[[ Supplied information open ]]

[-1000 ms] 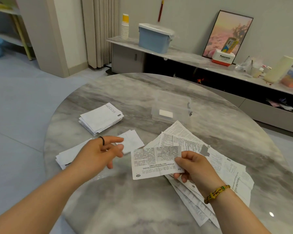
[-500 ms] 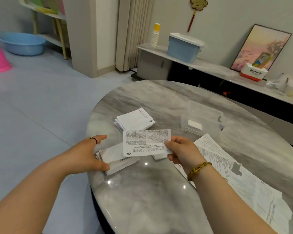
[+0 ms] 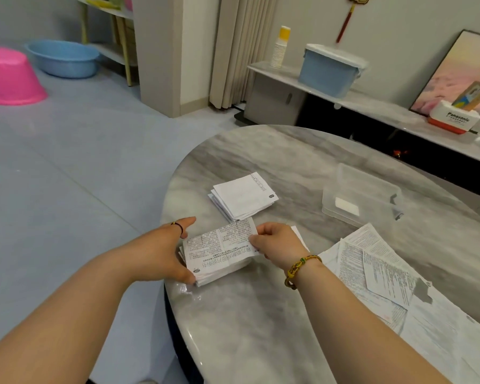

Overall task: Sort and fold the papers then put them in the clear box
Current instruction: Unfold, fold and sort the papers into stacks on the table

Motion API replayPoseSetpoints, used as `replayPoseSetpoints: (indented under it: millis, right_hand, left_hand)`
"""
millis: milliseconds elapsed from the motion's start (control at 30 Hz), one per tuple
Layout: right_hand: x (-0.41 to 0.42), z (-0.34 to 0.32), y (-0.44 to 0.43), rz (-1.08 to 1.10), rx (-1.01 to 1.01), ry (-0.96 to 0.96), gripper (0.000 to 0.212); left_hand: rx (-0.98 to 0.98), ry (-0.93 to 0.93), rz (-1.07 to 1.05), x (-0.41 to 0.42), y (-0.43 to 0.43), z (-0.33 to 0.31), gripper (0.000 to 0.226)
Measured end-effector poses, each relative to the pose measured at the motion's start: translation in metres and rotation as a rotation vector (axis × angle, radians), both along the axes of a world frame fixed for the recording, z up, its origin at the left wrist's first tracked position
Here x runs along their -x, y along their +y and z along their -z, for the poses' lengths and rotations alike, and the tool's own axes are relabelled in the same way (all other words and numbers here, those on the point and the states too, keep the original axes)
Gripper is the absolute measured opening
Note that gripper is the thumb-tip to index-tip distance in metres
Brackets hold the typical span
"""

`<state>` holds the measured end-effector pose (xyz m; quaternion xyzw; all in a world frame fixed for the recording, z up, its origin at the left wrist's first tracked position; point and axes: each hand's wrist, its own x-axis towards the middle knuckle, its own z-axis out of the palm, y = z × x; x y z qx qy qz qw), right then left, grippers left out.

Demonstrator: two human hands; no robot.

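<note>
1. Head view, and the right hand (image 3: pixel 277 242) has the printed leaflet (image 3: pixel 219 246) pinched at its right-hand end, thumb and fingertips clamped on the paper's edge.
2. Left hand (image 3: pixel 161 250) is released and spread. The forefinger reaches out along the far side, and the thumb sits against the near corner of the near pile (image 3: pixel 225 274) of folded papers. It brackets that pile's left end without closing round anything I can see.
3. Now the relation that counts: the leaflet sits directly over the near pile. Its long axis runs left to right across the person, tipped a touch so the right end is farther away. The pile's long axis runs much the same way, so the two are close to lined up.
4. Leaflet's left end looks to be lying on the pile, right beside the left hand. Whether the right end is down or lifted, I can't tell.
5. My read: this is the sorting step, laying the leaflet on its matching pile. The right hand only has to let go, and the left hand is the nearer one for squaring edges.
6. Second stack (image 3: pixel 244 196) lies just beyond, apart from the pile. The clear box (image 3: pixel 372 184) stands farther off on the worktop (image 3: pixel 261 328), on the right hand's side, with unfolded sheets (image 3: pixel 385 273) near that arm.
</note>
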<state>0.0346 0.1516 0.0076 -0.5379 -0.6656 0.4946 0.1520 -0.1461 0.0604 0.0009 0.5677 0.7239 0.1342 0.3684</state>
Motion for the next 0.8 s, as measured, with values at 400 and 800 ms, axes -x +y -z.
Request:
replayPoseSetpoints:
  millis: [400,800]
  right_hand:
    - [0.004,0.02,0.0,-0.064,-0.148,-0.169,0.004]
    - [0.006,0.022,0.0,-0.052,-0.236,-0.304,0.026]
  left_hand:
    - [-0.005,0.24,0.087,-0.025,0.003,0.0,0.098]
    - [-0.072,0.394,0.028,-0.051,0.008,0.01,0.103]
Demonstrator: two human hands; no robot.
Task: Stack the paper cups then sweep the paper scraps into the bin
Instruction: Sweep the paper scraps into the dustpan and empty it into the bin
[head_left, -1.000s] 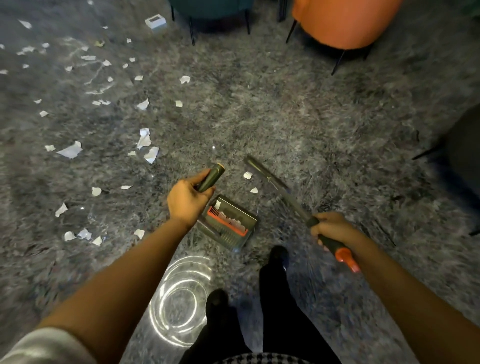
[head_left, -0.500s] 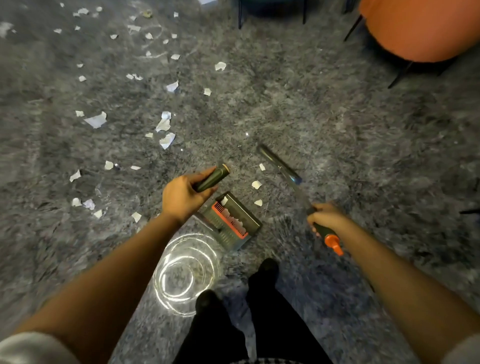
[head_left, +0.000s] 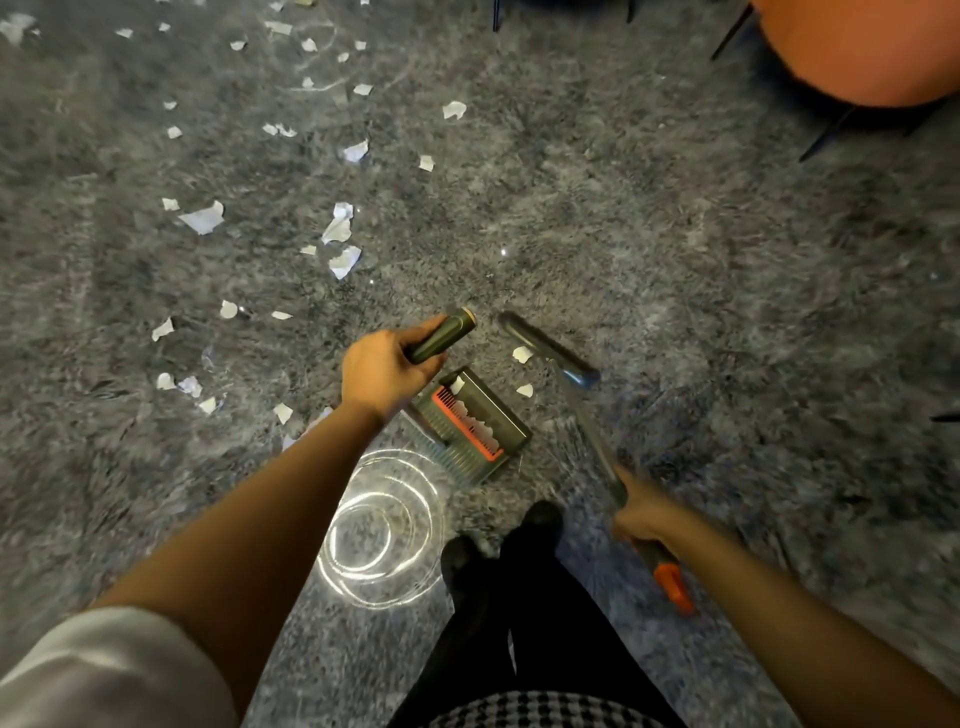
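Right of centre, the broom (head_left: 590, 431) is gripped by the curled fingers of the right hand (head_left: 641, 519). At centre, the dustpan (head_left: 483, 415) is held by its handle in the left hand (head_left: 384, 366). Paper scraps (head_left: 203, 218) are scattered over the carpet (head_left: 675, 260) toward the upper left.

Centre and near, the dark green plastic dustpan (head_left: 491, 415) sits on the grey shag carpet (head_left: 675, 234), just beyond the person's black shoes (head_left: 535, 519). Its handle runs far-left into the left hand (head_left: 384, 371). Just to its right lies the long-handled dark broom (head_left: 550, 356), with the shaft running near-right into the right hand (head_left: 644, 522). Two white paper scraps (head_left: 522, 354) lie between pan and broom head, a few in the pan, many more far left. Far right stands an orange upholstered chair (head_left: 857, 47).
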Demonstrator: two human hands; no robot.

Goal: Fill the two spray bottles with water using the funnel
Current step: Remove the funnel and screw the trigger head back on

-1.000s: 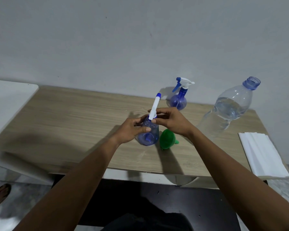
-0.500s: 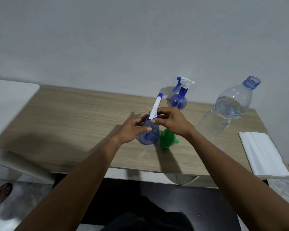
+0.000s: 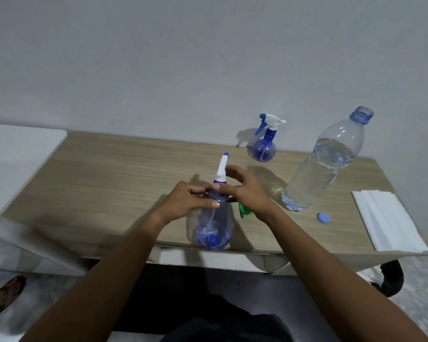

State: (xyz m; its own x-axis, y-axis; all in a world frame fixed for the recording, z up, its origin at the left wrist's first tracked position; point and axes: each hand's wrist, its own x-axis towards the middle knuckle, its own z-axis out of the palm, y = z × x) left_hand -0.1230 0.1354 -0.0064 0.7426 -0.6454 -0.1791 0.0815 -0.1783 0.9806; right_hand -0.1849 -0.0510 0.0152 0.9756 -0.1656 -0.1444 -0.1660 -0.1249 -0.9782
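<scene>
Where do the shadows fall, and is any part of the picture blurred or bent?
Head view: dim light; the far spray bottle casts its shadow toward the picture's left; the water bottle leans from wide-angle bending; the floor corners look blurred.

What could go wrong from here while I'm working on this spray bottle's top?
1. The near spray bottle sits at the front edge of the table; twisting its head with the right hand could tip it off.
2. The uncapped water bottle stands near your right forearm; a bump might spill it toward the white paper.
</scene>
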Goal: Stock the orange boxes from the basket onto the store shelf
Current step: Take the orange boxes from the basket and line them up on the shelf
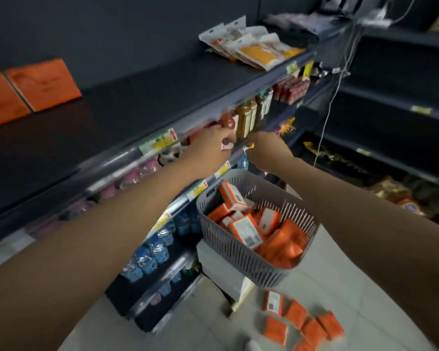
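**Both hands at the second shelf's edge, basket of boxes below**

The left hand [211, 145] reached to the front edge of the second shelf [127, 158], in the middle of the frame. Its fingers were curled, and a small pale pink piece showed at the fingertips. The picture was too blurred there, so I cannot tell if the hand pinched it. The right hand [266, 150] was just beside it at the same edge, also with curled fingers and a small yellow-white piece at the tips. Its grip I cannot tell either. Neither hand held an orange box.

Just behind the hands stood sauce bottles [246, 117] on the second shelf, and price tags [160, 141] were stuck along the edge of the shelf above.

Below the right forearm, lower centre, a grey slatted basket [238, 252] rested on a pale block. It held many orange boxes [284, 241], lying in disorder, some with a white label face up. More loose boxes [297, 323] lay on the tiled floor at the bottom right.

The top shelf [137, 97] was dark and wide. At the upper left, two shelved boxes [43, 84] lay flat on it side by side. At the upper right, flat packets [254, 46] were piled on the same shelf. Blue water bottles [150, 252] filled the lower shelves on the left.
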The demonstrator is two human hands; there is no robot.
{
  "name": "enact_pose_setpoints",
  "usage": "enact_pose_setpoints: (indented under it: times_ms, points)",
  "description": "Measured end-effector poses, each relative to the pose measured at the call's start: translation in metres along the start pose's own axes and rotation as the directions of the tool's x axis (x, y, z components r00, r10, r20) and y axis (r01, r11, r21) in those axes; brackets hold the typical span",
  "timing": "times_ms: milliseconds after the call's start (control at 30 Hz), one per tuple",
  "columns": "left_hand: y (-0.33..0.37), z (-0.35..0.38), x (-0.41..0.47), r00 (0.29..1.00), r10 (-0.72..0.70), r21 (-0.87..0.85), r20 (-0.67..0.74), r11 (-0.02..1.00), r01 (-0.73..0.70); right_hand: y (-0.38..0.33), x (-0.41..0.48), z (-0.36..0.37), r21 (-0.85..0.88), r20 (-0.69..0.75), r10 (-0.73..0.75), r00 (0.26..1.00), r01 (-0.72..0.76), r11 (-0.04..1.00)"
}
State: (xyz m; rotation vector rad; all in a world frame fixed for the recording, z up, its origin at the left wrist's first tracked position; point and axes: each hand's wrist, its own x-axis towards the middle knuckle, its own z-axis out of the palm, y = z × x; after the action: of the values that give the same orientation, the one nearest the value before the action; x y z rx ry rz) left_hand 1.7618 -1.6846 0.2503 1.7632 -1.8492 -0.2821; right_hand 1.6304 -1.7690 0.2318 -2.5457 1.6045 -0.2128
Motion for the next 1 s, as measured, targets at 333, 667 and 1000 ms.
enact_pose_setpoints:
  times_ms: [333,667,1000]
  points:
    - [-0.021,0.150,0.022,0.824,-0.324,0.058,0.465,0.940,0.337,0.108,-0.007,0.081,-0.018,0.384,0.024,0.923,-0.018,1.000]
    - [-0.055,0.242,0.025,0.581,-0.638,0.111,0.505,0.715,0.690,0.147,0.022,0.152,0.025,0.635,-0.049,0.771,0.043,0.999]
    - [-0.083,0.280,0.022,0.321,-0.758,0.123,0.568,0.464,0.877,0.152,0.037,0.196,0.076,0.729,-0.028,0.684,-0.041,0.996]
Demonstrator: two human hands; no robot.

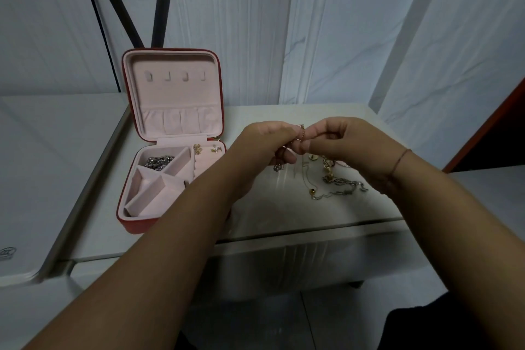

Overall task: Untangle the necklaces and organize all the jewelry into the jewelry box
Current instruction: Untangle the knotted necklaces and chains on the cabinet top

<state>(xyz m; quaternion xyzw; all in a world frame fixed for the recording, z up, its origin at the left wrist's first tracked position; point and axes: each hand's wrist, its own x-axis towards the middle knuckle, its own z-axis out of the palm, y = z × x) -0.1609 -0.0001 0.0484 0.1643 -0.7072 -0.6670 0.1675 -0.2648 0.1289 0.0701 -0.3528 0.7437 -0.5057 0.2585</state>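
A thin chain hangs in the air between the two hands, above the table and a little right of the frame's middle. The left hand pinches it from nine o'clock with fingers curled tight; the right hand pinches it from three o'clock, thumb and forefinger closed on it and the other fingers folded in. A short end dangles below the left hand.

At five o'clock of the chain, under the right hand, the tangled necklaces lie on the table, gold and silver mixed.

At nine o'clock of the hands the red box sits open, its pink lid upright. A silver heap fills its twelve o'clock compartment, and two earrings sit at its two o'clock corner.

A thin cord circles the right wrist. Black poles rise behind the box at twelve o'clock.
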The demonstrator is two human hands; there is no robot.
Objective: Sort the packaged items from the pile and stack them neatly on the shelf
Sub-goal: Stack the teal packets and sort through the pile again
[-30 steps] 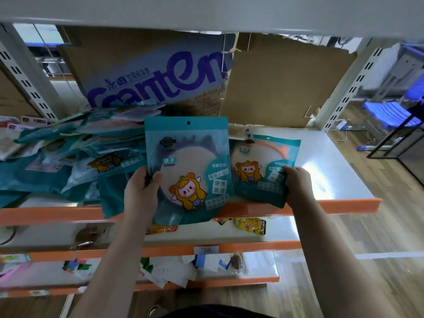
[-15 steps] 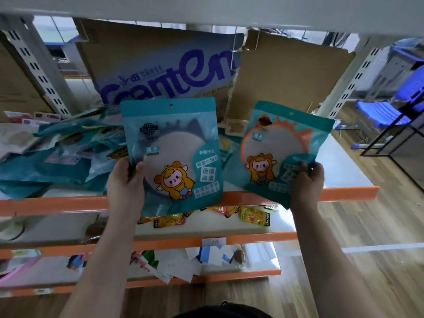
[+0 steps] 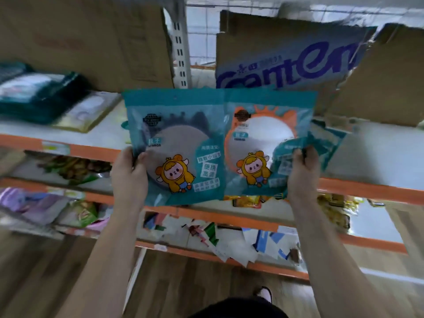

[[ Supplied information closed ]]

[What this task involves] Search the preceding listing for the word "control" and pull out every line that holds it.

[Reply]
millis: milliseconds elapsed from the motion's start (control at 30 Hz), one per tuple
  "timing": "times_ms: milliseconds after the call's start (control at 30 Hz), one per tuple",

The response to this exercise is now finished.